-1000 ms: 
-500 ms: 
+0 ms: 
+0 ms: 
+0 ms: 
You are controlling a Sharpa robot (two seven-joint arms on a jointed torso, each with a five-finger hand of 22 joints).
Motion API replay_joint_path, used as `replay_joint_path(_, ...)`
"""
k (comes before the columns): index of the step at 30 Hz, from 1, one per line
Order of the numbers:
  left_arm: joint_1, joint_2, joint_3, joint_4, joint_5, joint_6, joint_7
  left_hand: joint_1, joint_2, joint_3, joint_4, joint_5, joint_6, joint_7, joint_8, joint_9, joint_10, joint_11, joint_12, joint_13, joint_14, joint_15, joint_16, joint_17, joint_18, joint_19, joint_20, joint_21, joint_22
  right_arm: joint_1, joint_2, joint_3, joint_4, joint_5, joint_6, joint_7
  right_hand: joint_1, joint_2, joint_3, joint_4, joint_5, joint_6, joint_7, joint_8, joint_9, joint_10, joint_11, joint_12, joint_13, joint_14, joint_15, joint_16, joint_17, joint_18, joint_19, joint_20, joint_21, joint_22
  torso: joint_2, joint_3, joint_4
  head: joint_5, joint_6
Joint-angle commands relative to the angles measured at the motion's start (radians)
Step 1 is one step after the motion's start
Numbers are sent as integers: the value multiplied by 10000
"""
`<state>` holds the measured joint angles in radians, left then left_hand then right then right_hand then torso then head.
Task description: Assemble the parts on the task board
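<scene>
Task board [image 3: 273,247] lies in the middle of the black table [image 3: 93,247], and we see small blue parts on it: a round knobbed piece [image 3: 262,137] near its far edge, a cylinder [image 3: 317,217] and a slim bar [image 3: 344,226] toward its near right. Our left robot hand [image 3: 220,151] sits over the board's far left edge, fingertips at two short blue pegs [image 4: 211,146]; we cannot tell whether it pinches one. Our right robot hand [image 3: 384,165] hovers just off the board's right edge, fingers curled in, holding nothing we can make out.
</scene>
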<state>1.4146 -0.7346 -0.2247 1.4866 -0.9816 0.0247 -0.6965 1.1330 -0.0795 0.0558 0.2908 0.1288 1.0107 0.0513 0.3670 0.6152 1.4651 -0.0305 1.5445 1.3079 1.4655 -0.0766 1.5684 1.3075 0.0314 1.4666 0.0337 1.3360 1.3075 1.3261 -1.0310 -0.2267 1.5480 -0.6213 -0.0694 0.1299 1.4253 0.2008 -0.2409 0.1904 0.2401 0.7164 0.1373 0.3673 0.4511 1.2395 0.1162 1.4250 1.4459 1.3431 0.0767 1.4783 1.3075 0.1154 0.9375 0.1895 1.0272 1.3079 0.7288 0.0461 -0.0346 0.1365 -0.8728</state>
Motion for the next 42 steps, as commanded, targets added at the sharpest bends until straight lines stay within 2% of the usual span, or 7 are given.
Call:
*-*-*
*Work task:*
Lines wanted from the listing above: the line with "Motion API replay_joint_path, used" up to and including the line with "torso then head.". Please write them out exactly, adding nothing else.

*Solution to the exercise:*
Motion API replay_joint_path, used as `replay_joint_path(_, ...)`
"""
k (comes before the columns): index of the step at 30 Hz, from 1, one per line
Order of the numbers:
  left_arm: joint_1, joint_2, joint_3, joint_4, joint_5, joint_6, joint_7
  left_hand: joint_1, joint_2, joint_3, joint_4, joint_5, joint_6, joint_7, joint_8, joint_9, joint_10, joint_11, joint_12, joint_13, joint_14, joint_15, joint_16, joint_17, joint_18, joint_19, joint_20, joint_21, joint_22
  right_arm: joint_1, joint_2, joint_3, joint_4, joint_5, joint_6, joint_7
  right_hand: joint_1, joint_2, joint_3, joint_4, joint_5, joint_6, joint_7, joint_8, joint_9, joint_10, joint_11, joint_12, joint_13, joint_14, joint_15, joint_16, joint_17, joint_18, joint_19, joint_20, joint_21, joint_22
  torso: joint_2, joint_3, joint_4
  head: joint_5, joint_6
Joint-angle commands relative to the angles measured at the motion's start (radians)
Step 1 is one step after the motion's start
Numbers are sent as integers: the value multiplied by 10000
"""
`<state>` holds the measured joint angles in radians, left then left_hand then right then right_hand then torso then head.

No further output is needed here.